Among the few sites to experience the beauty of the wide wetland is at a simple vintage styled camp site to the south of the swamps. Shoebill Island Camp managed by Kasanka Trust is surrounded by water as well as reed islands in the rainy season. It's possible to go fishing and also take a boat trip by the swamps. Relaxing walk-in safari tents are around for self-catering drive-in visitors or fly-in visitors. There is a small self catering camping area and safari lodges around the the swamps close to the town of Chiundaponde. Nsombe camp is actually run by the local people together with support from WWF area project. Its grass thatched cottages or chalets are extraordinary, clean and also pleasant.

What to see

The wide flood plains and swamps are a home to numerous animals and also prolific water fowl. The shallow waters provide ideal feeding grounds for many local birds and even dry season's migrants just like the pelicans, wattle cranes, storks, spoonbills as well as ibises.
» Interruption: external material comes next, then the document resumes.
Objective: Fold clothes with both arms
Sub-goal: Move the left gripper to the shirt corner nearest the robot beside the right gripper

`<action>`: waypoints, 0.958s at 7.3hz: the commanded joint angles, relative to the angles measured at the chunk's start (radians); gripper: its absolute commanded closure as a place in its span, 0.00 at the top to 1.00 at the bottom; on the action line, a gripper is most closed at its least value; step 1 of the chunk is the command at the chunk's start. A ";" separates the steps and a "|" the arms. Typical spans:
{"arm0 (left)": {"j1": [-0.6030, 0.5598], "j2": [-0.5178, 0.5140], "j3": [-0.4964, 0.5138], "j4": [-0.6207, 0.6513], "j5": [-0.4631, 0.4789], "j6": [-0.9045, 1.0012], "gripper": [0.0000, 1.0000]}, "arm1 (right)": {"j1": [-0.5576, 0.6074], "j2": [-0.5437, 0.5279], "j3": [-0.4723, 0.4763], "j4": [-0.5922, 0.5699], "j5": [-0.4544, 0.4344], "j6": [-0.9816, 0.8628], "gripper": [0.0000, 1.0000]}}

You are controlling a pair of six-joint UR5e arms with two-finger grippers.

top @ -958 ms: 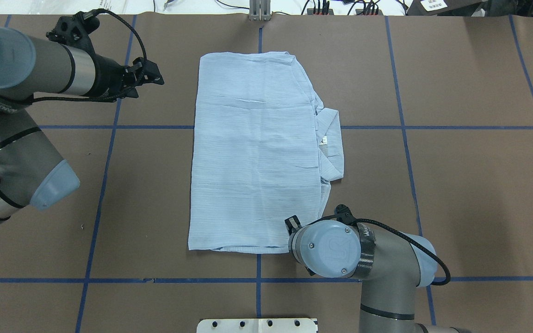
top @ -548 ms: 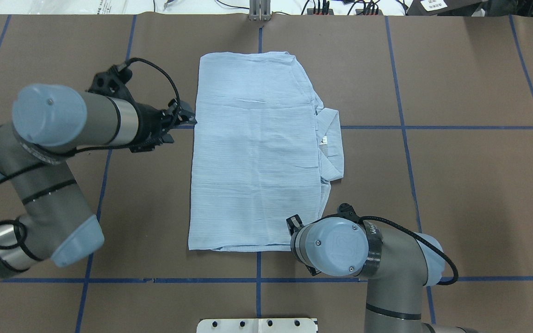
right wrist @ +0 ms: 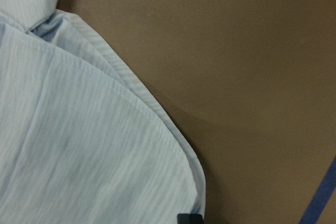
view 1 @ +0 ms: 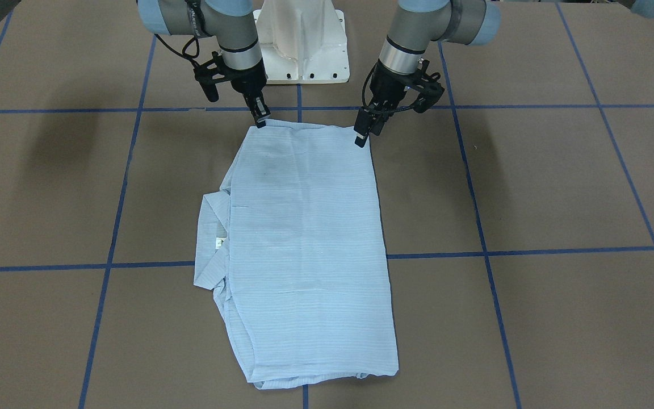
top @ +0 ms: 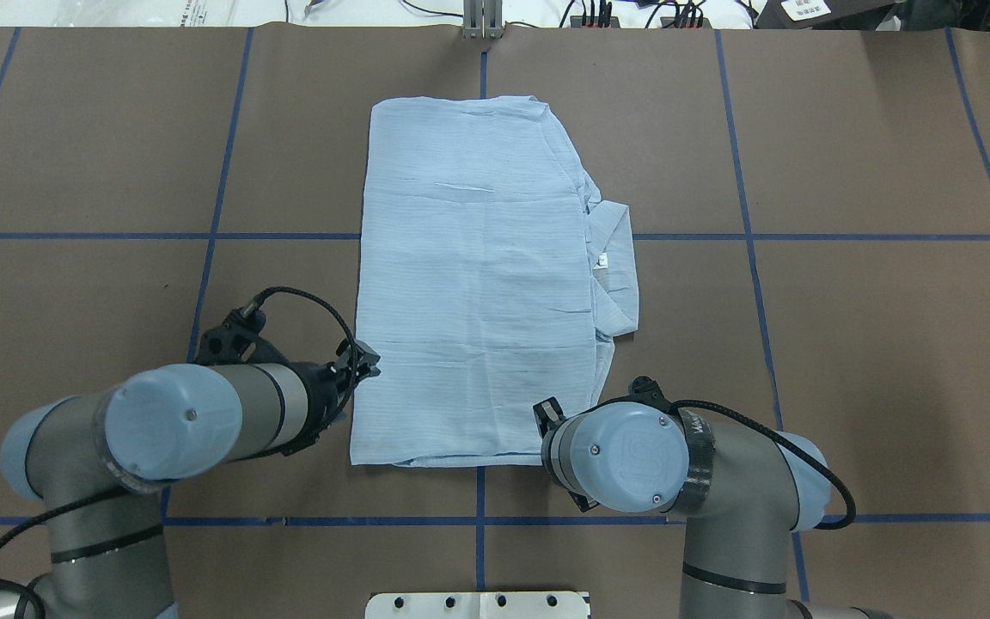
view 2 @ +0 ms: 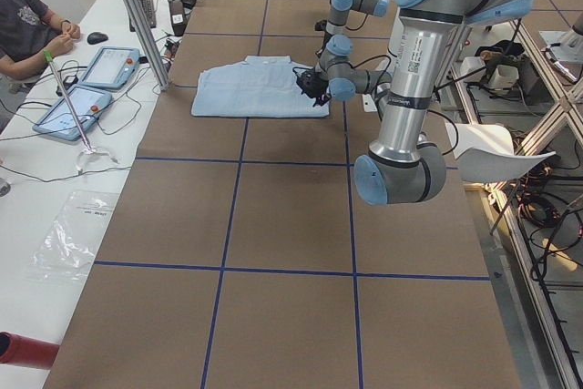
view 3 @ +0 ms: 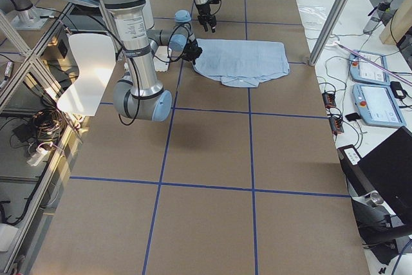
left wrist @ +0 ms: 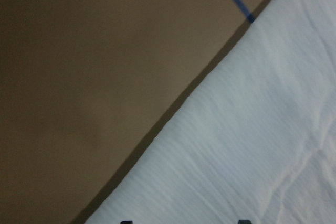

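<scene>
The pale-blue shirt [top: 473, 284] lies folded into a long rectangle on the brown table, with its collar [top: 615, 258] and white label sticking out on the right side. My left gripper [top: 366, 361] is open at the shirt's left edge near the near corner. It hovers at that corner in the front view [view 1: 363, 136], and its wrist view shows the cloth's edge [left wrist: 252, 145]. My right gripper [view 1: 261, 119] is at the other near corner. It is hidden under its wrist in the overhead view. It looks shut on the shirt's hem [right wrist: 173, 145].
The white pedestal base [view 1: 303, 45] stands just behind both grippers. Blue tape lines [top: 203, 235] cross the brown table cover. A metal post [top: 482, 21] and cables sit at the far edge. An operator [view 2: 27, 25] and tablets [view 2: 109, 66] are beyond the far side.
My left arm has swung from the table's far left down along the shirt's left edge to its near left corner. The right arm has barely moved. The shirt has not moved.
</scene>
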State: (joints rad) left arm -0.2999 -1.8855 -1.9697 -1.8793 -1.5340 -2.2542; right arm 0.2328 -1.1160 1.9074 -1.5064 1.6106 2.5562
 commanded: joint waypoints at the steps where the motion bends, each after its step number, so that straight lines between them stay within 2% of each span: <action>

Waders are likewise common, often spotted on the swamp hunting for small fish, shrimps or snails.The ideal time to find the elusive Shoebill Stork is over the wet period by December until April. Other fairly elusive birds that happen to be seen in the area are the swamp fly-catcher, marsh tchagra, marsh whydah and also the white cheeked bee-eater. The ground hornbill and bustards are likewise found while they cross the grassland for some insects.When considering the wildlife, these wetlands are home to the water loving lechwe antelope, endemic to the Bangweulu flats in large numbers. The termitaria vegetation is common site for the fast tsessebe antelope. The surrounding woodlands are home to the oribi, rare sitatunga, reedbuck, duiker, roan, wild dogs, vervet monkeys, wild pigs. The murky lake swamps have the swimming crocodiles and several wading buffalos and even hippos.This swamp is a preserved wetland having international significance in the Ramsar Convention. Great attention must be used when going within the flood plain over the dry season. These sorts of efforts are geared towards safeguarding the ecology within the park.